Malloc error when trying to create larger PDFs from a template PDF with acrobat form fields #4802

ODAFF-Zane · 2025-11-24T13:02:09Z

ODAFF-Zane
Nov 24, 2025

I have a template document that has form fields on it, I'm taking these form fields and wanting to fill in the data with information, then keep track of them in order in a master document, then return that document. This then gets fed into an API request, and returned back to js for printing. The current code I have looks like this:

import pymupdf import base64 pdf_bytes = base64.b64decode(pdf) master_doc = pymupdf.open() # New Document for update in updates: doc = pymupdf.open(stream=pdf_bytes, filetype="pdf") for page in doc: widgets = page.widgets() or [] for w in widgets: # print(w.field_name) if w.field_name in update: w.field_value = update[w.field_name] w.field_flags = w.field_flags | 1 # Set Read Only BitMask to true w.update()# MUST ALWAYS BE CALLED WHEN UPDATING WIDGETS # Append updated PDF to master master_doc.insert_pdf(doc) updated_pdf_bytes = master_doc.write() pdf_base64 = base64.b64encode(updated_pdf_bytes).decode("utf-8") return pdf_base64

where updates are the key-value pair or updates to be applied, and pdf is the template pdf saved in an Azure Storage Blob.

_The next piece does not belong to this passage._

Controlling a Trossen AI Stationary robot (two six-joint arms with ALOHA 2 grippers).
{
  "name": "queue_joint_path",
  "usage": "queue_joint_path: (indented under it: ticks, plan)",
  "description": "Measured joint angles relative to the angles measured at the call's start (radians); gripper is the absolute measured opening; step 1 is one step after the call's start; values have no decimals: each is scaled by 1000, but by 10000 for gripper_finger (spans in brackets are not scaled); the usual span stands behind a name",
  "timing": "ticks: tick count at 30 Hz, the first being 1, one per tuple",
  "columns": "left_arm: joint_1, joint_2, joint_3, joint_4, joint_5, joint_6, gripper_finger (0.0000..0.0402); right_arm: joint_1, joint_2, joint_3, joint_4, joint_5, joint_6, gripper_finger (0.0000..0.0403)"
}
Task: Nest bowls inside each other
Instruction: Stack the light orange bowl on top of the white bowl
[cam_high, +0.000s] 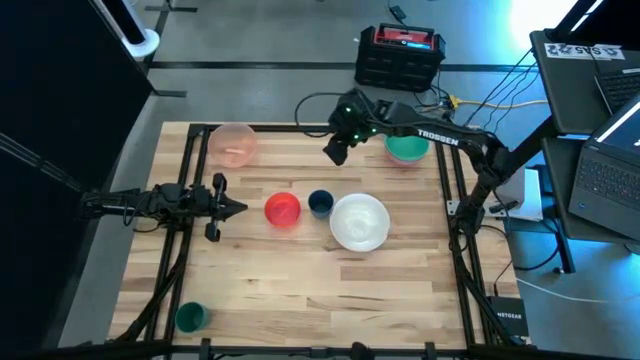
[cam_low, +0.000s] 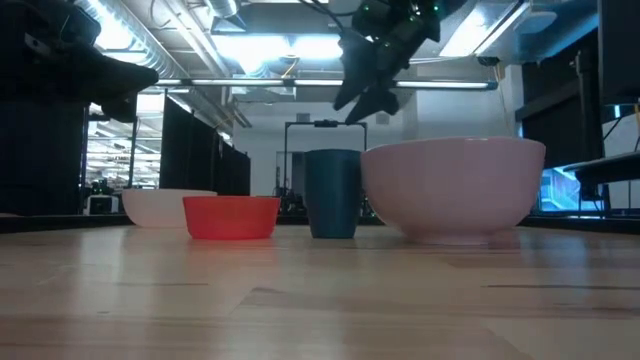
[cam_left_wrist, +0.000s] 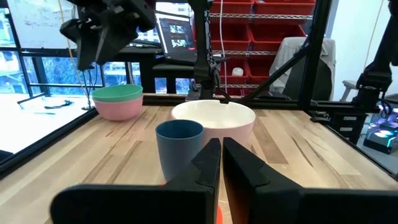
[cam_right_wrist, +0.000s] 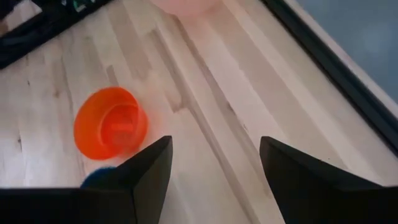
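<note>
On the wooden table a red bowl, a small dark blue bowl and a large white bowl stand in a row, each on its base. A translucent peach-pink bowl stands far left. A green bowl sits inside a pink bowl far right. A small green bowl stands at the near left corner. My right gripper hangs open above the table's far middle, pointing down toward the red bowl, and holds nothing. My left gripper is shut, level, left of the red bowl.
Black frame rails run along the table's left and right sides. A black and red case stands beyond the far edge, and laptops and cables lie off to the right. Bare wood fills the near half.
</note>
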Motion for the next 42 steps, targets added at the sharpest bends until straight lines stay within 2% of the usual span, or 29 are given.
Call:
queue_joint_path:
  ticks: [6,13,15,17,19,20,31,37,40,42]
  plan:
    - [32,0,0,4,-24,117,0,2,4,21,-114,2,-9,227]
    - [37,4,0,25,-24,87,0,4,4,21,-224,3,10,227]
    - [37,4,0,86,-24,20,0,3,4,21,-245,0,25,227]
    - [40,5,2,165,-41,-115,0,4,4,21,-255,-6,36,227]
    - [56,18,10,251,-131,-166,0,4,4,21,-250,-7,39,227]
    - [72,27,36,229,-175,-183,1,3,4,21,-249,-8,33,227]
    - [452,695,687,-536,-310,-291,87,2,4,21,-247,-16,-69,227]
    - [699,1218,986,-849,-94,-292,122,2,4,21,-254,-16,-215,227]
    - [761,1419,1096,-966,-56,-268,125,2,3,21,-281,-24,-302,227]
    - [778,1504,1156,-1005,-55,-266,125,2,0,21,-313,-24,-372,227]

I have tried various forms of baking, copying the coords of the widgets and remaking them as textboxes. I am getting this error normally:

"Traceback (most recent call last): File "/usr/python-runtime/back/projects/python-runtime/runner/bakery_safe_env/lib/python3.11/site-packages/pymupdf/mupdf.py", line 54886, in pdf_graft_mapped_object pymupdf.mupdf.FzErrorSystem: code=2: malloc (578833 bytes) failed "

I am not sure if this is an issue with my Docker container where this runs, or if there is a limitation on file size through pymupdf that is causing my issue.

Any help or ideas are appreciated.

Answered by JorjMcKie

Nov 24, 2025

Ok, thanks for the clarifications.
Then - before doing .insert_pdf() - you should bake() the source. Then code the the PDF insertion as

target.insert_pdf(source, annots=False, widgets=False, links=False, final=True)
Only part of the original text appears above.